Things are a bit uncomfortable with JTM...his vanished/WAS has now started " communicating " with him.

He has said he has some feelings he's not feeling good about. He has bonded with me, and finds me to be " amazing, rare, special, wise..." yadda yadda. He hasn't ML with me for a month. He feels like he should not while they are " communicating ". I asked at our last date if this was a "good bye " lunch? He immediately said " no! ".

I expressed that I thought he had a lot to think about and he may never get closure or resolution. We are still communicating and he is still loving.

At this point I feel a bit apprehensive, but not throwing in the towel. His divorce was final last year in October. He is an honorable man, at least what I've seen so far.

He is probably weighing his feelings for me and the feelings he has for his wife. It cannot be comfortable, for he loved her deeply and did not want the divorce. He has also said he believes she is sharing now, due to having moved on.

I believe that will be determined.

I do love him, but I also believe family comes first. If they R. I will again be ambivalent. For a family put back together is a beautiful thing. I really do believe in busting divorce.

I want what is best for him, and if that means letting go... I'll let go. I may hurt, and not really like it, but I will NOT be part of keeping them apart. Even if they are divorced.

This can and may happen with any divorced or separated people. It is part of life. Especially at my age. The issues will be either, never married, divorced, separated, or widowed.

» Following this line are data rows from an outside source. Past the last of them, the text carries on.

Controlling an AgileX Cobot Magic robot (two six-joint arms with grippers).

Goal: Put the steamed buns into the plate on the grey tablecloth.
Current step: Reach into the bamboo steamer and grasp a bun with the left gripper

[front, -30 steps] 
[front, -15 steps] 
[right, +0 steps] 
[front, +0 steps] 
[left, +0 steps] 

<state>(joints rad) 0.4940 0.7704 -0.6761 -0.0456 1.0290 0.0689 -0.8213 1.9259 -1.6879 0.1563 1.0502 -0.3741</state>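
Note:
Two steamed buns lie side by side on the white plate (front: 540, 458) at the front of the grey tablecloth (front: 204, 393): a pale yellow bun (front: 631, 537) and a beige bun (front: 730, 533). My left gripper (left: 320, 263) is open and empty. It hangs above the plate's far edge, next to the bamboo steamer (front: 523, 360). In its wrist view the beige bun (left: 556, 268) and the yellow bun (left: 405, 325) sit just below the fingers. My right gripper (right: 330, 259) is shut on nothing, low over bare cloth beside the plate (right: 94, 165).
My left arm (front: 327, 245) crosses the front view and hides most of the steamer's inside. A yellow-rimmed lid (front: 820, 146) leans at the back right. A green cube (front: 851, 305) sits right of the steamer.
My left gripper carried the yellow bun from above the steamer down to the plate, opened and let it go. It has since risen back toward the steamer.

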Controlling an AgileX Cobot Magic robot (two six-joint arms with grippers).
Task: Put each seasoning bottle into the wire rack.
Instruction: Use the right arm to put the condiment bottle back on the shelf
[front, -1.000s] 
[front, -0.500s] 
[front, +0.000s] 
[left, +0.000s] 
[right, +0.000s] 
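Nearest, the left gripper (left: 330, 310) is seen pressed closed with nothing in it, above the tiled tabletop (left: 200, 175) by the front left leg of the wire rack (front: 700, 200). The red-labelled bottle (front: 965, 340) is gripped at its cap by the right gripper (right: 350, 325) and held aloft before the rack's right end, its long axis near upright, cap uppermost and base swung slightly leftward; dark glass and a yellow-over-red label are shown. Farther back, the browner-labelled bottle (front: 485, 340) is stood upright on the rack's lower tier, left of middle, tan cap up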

It is what it is. I put myself out there, received love from a wonderful man, and gave love. I'll know more one my, JTM's and his ex-wife's b-day has passed. Yes we all have September b-day's!

REALLY ?

Mine is this coming Monday, his is the following Monday, and hers is the Monday after that!!!

Meanwhile I'm going on a meet up tonight at six thirty. I have to keep myself open to all possibilities. It is a casual meet up in Middleburg and should be pleasant.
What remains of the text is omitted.